One of my favorite quotes in the book is from Boaz when he decides to give up his freedom to care for the harmoniums. He says,

“I found me a place where I can do good without doing any harm, and I can see I'm doing good, and them I'm doing good for know I'm doing it, and they love me, Unk, as best they can. I found me a home.

And when I die down here some day... I'm going to be able to say to myself, 'Boaz - you made millions of lives worth living. Ain't nobody ever spread more joy... You go to sleep now.... You're a good boy, Boaz... Good night.'”

On a personal level, I resonated with this quote because I think about death a lot. When I was in my early twenties, I watched my father die of cancer. This experience was very traumatic because - on top of watching a parent die - it was clear my father was not ready to go.

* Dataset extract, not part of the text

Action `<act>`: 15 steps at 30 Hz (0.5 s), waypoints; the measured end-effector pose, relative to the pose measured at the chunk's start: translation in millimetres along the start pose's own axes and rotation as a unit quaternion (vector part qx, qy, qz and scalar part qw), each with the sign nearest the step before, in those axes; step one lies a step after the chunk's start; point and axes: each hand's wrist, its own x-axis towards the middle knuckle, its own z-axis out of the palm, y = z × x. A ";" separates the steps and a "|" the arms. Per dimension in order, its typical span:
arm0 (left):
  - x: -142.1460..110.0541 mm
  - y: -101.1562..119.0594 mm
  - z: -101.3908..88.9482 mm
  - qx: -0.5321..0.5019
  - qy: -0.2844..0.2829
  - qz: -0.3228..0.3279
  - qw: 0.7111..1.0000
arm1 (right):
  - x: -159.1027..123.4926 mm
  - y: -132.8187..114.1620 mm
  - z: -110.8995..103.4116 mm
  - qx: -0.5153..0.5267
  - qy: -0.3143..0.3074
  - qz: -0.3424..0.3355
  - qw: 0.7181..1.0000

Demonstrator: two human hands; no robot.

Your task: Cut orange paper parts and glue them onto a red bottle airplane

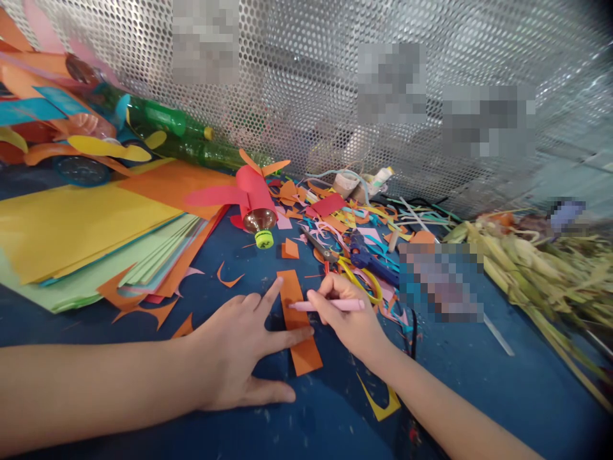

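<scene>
An orange paper strip (302, 356) lies flat on the blue table, slanting slightly. My left hand (244, 345) is open, its fingers spread, with two fingertips resting on the strip. In my right hand (352, 326) is a pink marker (347, 305), its tip at the strip's surface between those two fingers. Just beyond the strip lies a small folded orange paper piece (290, 248). Scissors with yellow handles (366, 281) lie close behind my right hand. Farther off is a bottle wrapped in red paper (253, 191), with a lime-green cap and orange paper petals on top.
Coloured paper sheets (86, 223) are stacked at left, near green plastic bottles (167, 121). A blue glue gun (371, 259) sits among paper scraps. Dry husks (527, 275) cover the right side. A perforated metal wall (306, 83) bounds the back. A yellow cut-out (383, 409) lies in front.
</scene>
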 end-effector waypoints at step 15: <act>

So, for a good chunk of my life, I’ve had to confront my fear of death.

When Boaz says, “You go to sleep now… You’re a good boy, Boaz… Good night,” it reminds me of the Buddhist approach toward death I’ve adopted since my father’s passing. For me, a meaningful life is the most comforting gift you can give yourself on your deathbed. And, that is exactly what Boaz does when he dedicates his life to the harmoniums.

On absurdism

Another aspect of the book I liked was the absurd moments, like Salo discovering his grand message was just a simple, “Greetings.” Or how the Martians spent all this time fighting for a war that was so terribly planned, it was comical.

For me, this absurdity felt like a metaphor for the absurdity of life, and a reminder that everything we know is the result of a cosmic accident.

My rating

I rate The Sirens of Titan 4 out of 5 stars. I think the book was cleverly crafted, and I enjoyed its absurd vignettes and witty literary style. I also enjoyed the central theme of the book, and really resonated with its message. That being said, I don't imagine I will likely read the book again, which is why I wouldn’t rate it five stars. But, I’m glad I picked up the book, and imagine its message will stick with me for a long time.

If you like books that ponder the meaning of life, I think The Sirens of Titan would be a good read for you.